Enzim adalah biomolekul yang berfungsi sebagai katalis (senyawa yang mempercepat proses reaksi tanpa habis bereaksi) dalam suatu reaksi kimia dengan jalan menurunkan energi aktivasi. Enzim bekerja secara spesifik , memilki daya katalitik yang besar, dan umumnya tidak menghasilkan produk samping, sehingga sangat sering digunakan dalam proses biokimia, seperti halnya enzim protease yang bekerja secara spesifik sebagai pemecah asam amino tertentu pada proses fermentasi biji kakao (Mckee & James, 1999; Thompson et al., 2001).

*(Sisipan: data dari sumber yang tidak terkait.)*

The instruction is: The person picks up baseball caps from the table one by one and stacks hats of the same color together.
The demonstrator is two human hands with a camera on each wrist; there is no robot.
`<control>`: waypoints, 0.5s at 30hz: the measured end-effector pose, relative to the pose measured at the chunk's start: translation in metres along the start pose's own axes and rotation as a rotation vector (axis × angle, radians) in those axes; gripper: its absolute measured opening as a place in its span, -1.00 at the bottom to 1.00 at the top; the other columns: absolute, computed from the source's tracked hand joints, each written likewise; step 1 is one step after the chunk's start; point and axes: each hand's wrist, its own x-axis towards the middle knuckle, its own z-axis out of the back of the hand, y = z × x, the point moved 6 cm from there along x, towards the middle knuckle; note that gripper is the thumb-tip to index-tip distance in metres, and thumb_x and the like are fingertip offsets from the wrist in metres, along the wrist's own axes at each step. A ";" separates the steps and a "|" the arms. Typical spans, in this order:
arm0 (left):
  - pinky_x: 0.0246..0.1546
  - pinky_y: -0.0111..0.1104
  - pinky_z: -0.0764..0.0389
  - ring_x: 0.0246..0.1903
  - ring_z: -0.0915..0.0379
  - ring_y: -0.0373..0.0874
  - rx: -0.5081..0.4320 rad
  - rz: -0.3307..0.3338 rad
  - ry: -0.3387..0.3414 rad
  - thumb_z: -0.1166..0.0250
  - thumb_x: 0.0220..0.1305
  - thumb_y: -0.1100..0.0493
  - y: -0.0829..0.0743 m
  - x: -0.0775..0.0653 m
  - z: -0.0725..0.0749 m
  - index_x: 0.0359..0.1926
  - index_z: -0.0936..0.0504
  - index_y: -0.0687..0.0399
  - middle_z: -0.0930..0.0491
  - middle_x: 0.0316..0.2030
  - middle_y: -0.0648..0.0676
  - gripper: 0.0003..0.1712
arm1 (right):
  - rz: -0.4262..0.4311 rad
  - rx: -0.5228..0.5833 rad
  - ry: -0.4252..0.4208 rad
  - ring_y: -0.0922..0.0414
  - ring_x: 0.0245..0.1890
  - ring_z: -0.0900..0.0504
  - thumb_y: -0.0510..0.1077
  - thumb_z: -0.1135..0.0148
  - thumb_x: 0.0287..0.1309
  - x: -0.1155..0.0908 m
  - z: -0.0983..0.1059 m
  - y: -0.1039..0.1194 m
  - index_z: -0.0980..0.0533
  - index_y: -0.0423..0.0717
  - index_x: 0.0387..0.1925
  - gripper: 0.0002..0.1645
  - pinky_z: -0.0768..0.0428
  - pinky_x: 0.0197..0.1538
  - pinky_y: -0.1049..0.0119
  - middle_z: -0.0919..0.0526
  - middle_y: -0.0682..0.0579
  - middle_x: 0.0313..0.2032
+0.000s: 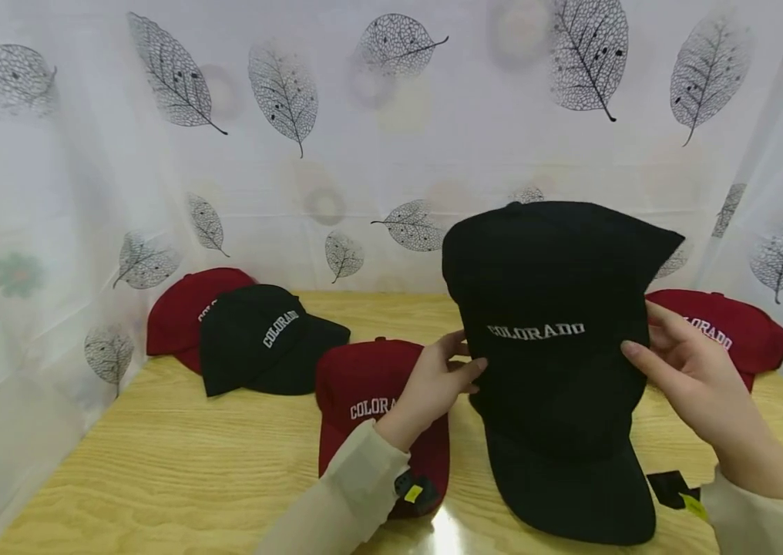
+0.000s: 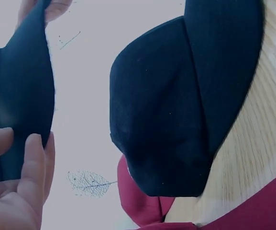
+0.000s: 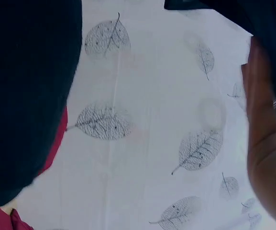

Mikroorganisme yang berperan dalam fermentasi biji kakao yaitu ragi, bakteri asam laktat, bakteri asam asetat dan kemungkinan Bacillus.spp akan tumbuh membentuk suatu urutan yang menyebabkan terjadinya proses fermentasi. Etanol dan asam organik (asam laktat dan asam asetat) yang dihasilkan oleh mikroorganisme tersebut akan berdifusi ke dalam biji dan menyebabkan kematian biji. Perubahan ini menginduksi reaksi biokimia (reaksi enzimatik) di dalam biji dan menghasilkan prekursor kimia dari cita rasa coklat, aroma dan warna (Thompson et al., 2001; Ardhana & Fleet, 2003; Schwan & Wheals, 2004; Nielsen et al., 2008).